The item published last month about Cuckmere Estuary (The Argus, September 18) reported that East Sussex County Council wants people to contribute to decision-making about the estuary’s future, now that £250,000 has been awarded to the council by the Department of Environment (DEFRA) to fund its Pathfinder Project.

In fact this money was awarded in 2009 and the project now has only a few months until completion. As local residents with long-standing interest in the estuary, we were invited by the council in November 2009 to help establish and run the Cuckmere Estuary Community Forum.

We joined with hopes that the local community might at last be allowed an influential role in decisions about the future of the wonderful Cuckmere Estuary. But after giving much commitment and time to the new organisation, we have now resigned.

The Pathfinder Project was only revealed to us once we had agreed to join the Forum. Its plan of work had been pre-decided with DEFRA and displaced our own. The community’s opportunity to research and report on the various possible futures for the estuary was sharply curtailed.

Cuckmere Estuary faces long-term challenges, from climate-change and potential sea-level rise. In 2007, the council decided on an experimental scheme of Managed Realignment in which the estuary’s meanders would eventually disappear.

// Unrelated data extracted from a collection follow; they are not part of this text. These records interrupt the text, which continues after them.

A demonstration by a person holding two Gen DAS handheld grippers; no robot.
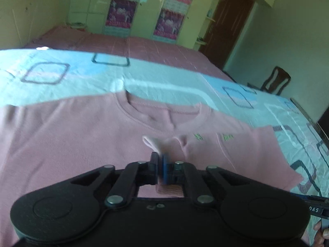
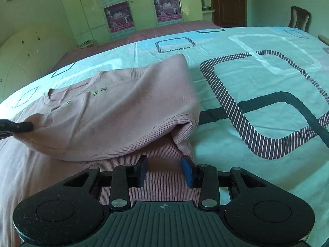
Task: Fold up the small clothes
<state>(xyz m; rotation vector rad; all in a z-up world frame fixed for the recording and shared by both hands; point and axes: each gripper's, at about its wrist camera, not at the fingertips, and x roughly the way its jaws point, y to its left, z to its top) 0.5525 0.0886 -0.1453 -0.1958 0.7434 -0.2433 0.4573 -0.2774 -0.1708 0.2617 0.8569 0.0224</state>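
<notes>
A small pink knit sweater [image 1: 86, 144] lies on a light blue patterned bedsheet [image 1: 164, 78], neck opening toward the far side. My left gripper [image 1: 159, 160] is shut on a pinch of the sweater with a white label sticking out of it. In the right wrist view the sweater [image 2: 115, 111] has its right side folded over onto its body. My right gripper [image 2: 164, 170] is open just above the ribbed hem, holding nothing. The left gripper's black tip [image 2: 18, 127] shows at the left edge, clamped on the fabric.
The bedsheet [image 2: 257, 78] spreads wide to the right of the sweater. A pink mattress cover [image 1: 127, 45] lies beyond it. Green wardrobes with posters [image 2: 131, 10], a brown door [image 2: 228, 2] and a wooden chair [image 2: 299, 18] stand at the back.
</notes>
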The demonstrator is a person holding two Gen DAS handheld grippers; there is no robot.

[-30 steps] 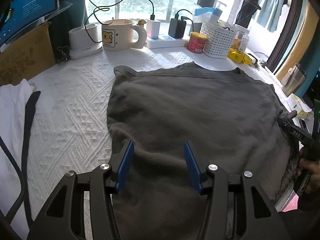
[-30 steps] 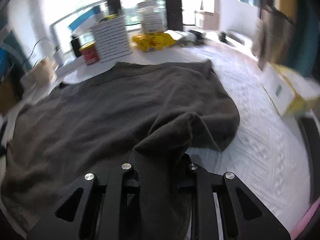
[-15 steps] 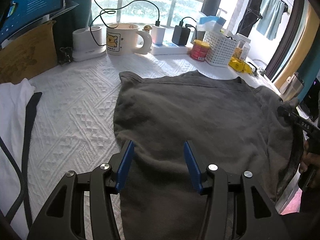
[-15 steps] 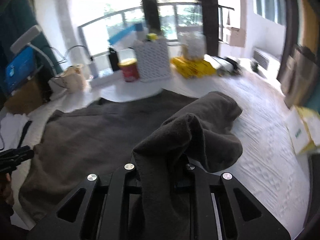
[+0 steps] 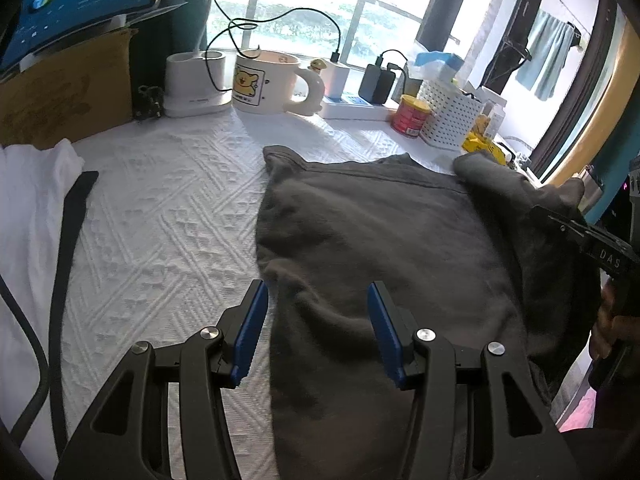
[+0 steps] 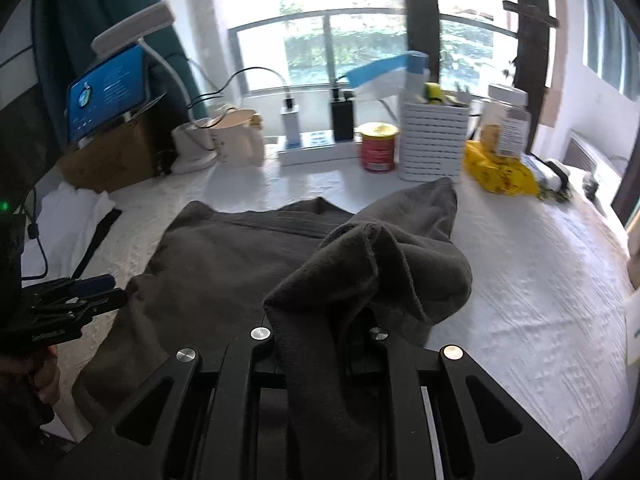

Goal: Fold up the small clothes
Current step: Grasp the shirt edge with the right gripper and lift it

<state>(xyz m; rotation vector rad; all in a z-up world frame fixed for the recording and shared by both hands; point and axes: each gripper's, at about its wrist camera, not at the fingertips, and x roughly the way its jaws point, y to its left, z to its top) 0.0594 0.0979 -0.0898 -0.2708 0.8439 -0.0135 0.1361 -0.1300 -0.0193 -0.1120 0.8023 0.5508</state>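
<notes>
Where the white textured tablecloth [image 5: 168,216] covers the table, we note a dark grey garment [image 5: 380,240] spread flat over most of its right part, collar edge toward the window. Its right side is lifted off the cloth and doubled over toward the middle — in the right wrist view this raised fold [image 6: 384,256] bunches up directly ahead of the camera. We hold the right gripper [image 6: 320,332] with its fingers closed together on that fold; fabric drapes over and between them, hiding the pads. The same tool appears at the right edge of the left wrist view, gripped by our right hand [image 5: 612,320]. The left gripper [image 5: 314,328] hovers above the near left portion of the garment, blue pads [image 5: 250,328] well apart, nothing between them; one pad is over the tablecloth just beside the garment's left edge, the other over the fabric. We cannot tell whether the pads touch the cloth. A white garment [image 5: 28,216] with a black strap [image 5: 70,248] lies at the far left. Along the window: a cardboard box [image 5: 68,96] carrying a tablet [image 5: 80,4], a cream mug [image 5: 268,82] with a bear print, a white slotted basket [image 5: 452,118], a red can [image 5: 412,116] — and a yellow packet [image 6: 500,170] beyond the basket.
</notes>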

But there are other less radical options which we suggested should be researched. At first the council seemed to see merit in this, but then wrote insisting its policy was not going to change. We question whether £250,000 of public money should be spent on an engagement project where the policy has been decided.

We are reluctant to dissuade readers from joining in what remains of this project, because the views of local people should be at the centre of decision-making. But those who do think of participating should be sure they understand what “community engagement” really means.